In pregnancy, numerous physiological alterations of the maternal metabolism are necessary for the normal development of the fetus. During pregnancy, a relationship between the maternal and fetal vitamin D status underlines the importance of an adequate vitamin D level in this period. Gestational vitamin D metabolism adaptations include a characteristic physiological growing of 1,25(OH)2D in maternal blood. It rises at the beginning of gestation and reaches its highest levels in the third trimester, where it presents two to three times the levels found in non-pregnant women.

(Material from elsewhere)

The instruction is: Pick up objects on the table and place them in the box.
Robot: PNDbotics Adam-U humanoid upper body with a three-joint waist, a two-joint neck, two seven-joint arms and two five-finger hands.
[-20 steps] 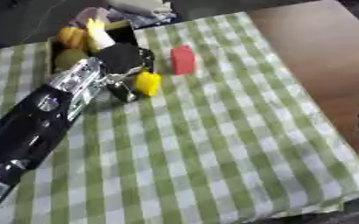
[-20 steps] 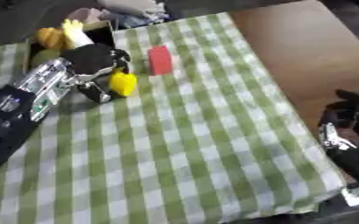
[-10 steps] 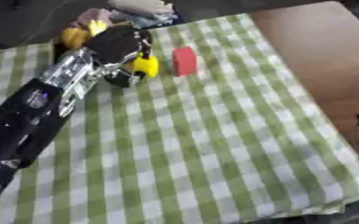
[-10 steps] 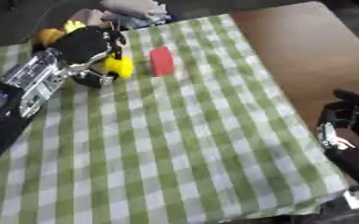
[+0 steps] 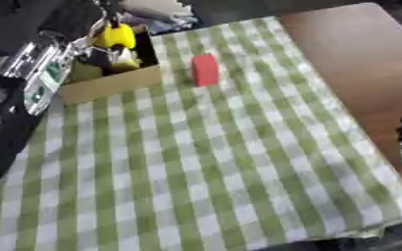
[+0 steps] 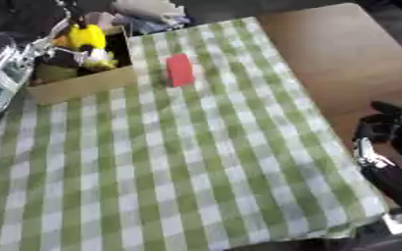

Several studies have shown a correlation between vitamin D levels and GDM [141]. GDM is defined as glucose intolerance, and IR was first diagnosed in pregnant women [142]. GDM affects up to 14% of pregnancies [143]. Inadequate glycemic control in women with GDM leads to short- and long-term maternal complications, including gestational hypertension, preeclampsia, macrosomia, congenital abnormalities, hypoglycemia in the newborn, and an increased risk of T2DM after pregnancy [144,145]. GDM is compared to a form of impaired glucose tolerance, similar to prediabetes in non-pregnant individuals, and represents a global public health problem related to serious health problems in the mother and newborn [146]. Women with a history of GDM have an increased risk of developing IR syndrome (IRS) and cardiovascular disease (CVD) later in their lives [147]. The rate of women who develop T2DM within 5–10 years ranges from 20 to 60% [148,149]. The risks of occurrence of MetS and CVD are three times higher in women with GDM. Indeed, children born to women with GDM have a higher risk of developing impaired glucose tolerance and obesity. The pathogenesis of GDM has not yet been cleared. Some studies [150,151] suggest that the onset and development of GDM are closely related to genetic factors (insulin resistance, family history of diabetes, and immune dysfunction) and environmental factors (dietary structure and pancreatic β cell damage).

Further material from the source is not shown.